# Task statement
Read the data that follows. Then repeat it exactly.

# Source data
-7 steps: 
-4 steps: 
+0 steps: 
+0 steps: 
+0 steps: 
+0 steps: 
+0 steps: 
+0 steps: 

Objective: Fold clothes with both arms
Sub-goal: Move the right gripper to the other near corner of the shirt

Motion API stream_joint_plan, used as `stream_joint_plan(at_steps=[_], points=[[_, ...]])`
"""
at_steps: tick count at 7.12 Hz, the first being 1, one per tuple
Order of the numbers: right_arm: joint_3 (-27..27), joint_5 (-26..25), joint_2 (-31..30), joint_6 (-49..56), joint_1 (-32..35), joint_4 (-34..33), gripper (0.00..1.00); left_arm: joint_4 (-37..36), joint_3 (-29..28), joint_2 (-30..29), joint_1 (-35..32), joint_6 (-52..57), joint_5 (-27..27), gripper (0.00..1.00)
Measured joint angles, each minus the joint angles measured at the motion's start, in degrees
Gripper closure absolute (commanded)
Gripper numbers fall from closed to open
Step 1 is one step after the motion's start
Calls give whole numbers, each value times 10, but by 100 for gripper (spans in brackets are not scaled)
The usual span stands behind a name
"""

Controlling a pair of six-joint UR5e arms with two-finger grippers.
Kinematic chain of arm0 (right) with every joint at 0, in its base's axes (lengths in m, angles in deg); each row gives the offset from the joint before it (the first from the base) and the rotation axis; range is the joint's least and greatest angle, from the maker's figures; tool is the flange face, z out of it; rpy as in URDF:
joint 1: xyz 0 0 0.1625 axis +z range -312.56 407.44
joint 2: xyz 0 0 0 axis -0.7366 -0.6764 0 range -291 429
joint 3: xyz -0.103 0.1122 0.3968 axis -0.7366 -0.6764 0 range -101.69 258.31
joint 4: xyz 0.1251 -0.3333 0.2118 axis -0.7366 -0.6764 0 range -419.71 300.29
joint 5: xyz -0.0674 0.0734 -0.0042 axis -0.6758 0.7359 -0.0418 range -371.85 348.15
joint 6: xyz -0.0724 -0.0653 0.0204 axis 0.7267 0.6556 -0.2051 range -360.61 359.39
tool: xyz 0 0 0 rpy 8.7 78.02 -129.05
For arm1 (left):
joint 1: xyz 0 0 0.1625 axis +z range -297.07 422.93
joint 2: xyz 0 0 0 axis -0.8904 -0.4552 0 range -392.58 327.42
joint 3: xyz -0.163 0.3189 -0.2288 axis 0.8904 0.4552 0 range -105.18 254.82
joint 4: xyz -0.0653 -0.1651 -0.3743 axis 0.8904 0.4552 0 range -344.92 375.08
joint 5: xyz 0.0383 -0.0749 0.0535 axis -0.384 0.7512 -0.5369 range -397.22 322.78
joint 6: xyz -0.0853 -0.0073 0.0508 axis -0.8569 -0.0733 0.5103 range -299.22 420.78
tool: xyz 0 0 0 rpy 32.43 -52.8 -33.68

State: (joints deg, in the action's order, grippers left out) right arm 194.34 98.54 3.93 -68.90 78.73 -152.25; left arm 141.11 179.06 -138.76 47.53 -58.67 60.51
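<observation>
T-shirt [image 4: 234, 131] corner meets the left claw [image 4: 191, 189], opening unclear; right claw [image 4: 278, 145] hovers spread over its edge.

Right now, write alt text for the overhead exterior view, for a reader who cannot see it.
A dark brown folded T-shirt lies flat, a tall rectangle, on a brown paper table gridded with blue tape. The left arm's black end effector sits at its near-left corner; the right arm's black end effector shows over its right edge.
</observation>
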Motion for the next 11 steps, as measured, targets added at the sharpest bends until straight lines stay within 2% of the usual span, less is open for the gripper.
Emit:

# Solution to this task
-7 steps: 
-4 steps: 
+0 steps: 
+0 steps: 
+0 steps: 
+0 steps: 
+0 steps: 
+0 steps: 

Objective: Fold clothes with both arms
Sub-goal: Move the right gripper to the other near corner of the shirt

Motion API stream_joint_plan, used as `stream_joint_plan(at_steps=[_], points=[[_, ...]])`
"""
at_steps: tick count at 7.12 Hz, the first being 1, one per tuple
Order of the numbers: right_arm: joint_3 (-27..27), joint_5 (-26..25), joint_2 (-31..30), joint_6 (-49..56), joint_1 (-32..35), joint_4 (-34..33), gripper (0.00..1.00); left_arm: joint_4 (-37..36), joint_3 (-29..28), joint_2 (-30..29), joint_1 (-35..32), joint_6 (-52..57), joint_5 (-27..27), gripper (0.00..1.00)
Measured joint angles, each minus the joint angles measured at the motion's start, in degrees
Gripper closure absolute (commanded)
Gripper numbers fall from closed to open
Step 1 is one step after the motion's start
Calls give whole numbers, each value times 10, but by 100 for gripper (spans in brackets are not scaled)
The usual span stands behind a name
"""

Controlling a pair of six-joint UR5e arms with two-finger grippers.
Kinematic chain of arm0 (right) with every joint at 0, in its base's axes (lengths in m, angles in deg); each row gives the offset from the joint before it (the first from the base) and the rotation axis; range is the joint's least and greatest angle, from the maker's figures; tool is the flange face, z out of it; rpy as in URDF:
joint 1: xyz 0 0 0.1625 axis +z range -312.56 407.44
joint 2: xyz 0 0 0 axis -0.7366 -0.6764 0 range -291 429
joint 3: xyz -0.103 0.1122 0.3968 axis -0.7366 -0.6764 0 range -101.69 258.31
joint 4: xyz 0.1251 -0.3333 0.2118 axis -0.7366 -0.6764 0 range -419.71 300.29
joint 5: xyz -0.0674 0.0734 -0.0042 axis -0.6758 0.7359 -0.0418 range -371.85 348.15
joint 6: xyz -0.0724 -0.0653 0.0204 axis 0.7267 0.6556 -0.2051 range -360.61 359.39
tool: xyz 0 0 0 rpy 8.7 78.02 -129.05
For arm1 (left):
joint 1: xyz 0 0 0.1625 axis +z range -297.07 422.93
joint 2: xyz 0 0 0 axis -0.8904 -0.4552 0 range -392.58 327.42
joint 3: xyz -0.163 0.3189 -0.2288 axis 0.8904 0.4552 0 range -105.18 254.82
joint 4: xyz -0.0653 -0.1651 -0.3743 axis 0.8904 0.4552 0 range -344.92 375.08
joint 5: xyz 0.0383 -0.0749 0.0535 axis -0.384 0.7512 -0.5369 range -397.22 322.78
joint 6: xyz -0.0853 -0.0073 0.0508 axis -0.8569 -0.0733 0.5103 range -299.22 420.78
tool: xyz 0 0 0 rpy 32.43 -52.8 -33.68

State: (joints deg, in the action's order, grippers left out) right arm 194.34 98.54 3.93 -68.90 78.73 -152.25; left arm 141.11 179.06 -138.76 47.53 -58.67 60.51
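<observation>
T-shirt [image 4: 234, 131] corner meets the left claw [image 4: 191, 189], opening unclear; right claw [image 4: 278, 145] hovers spread over its edge.

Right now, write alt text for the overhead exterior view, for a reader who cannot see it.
A dark brown folded T-shirt lies flat, a tall rectangle, on a brown paper table gridded with blue tape. The left arm's black end effector sits at its near-left corner; the right arm's black end effector shows over its right edge.
</observation>
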Motion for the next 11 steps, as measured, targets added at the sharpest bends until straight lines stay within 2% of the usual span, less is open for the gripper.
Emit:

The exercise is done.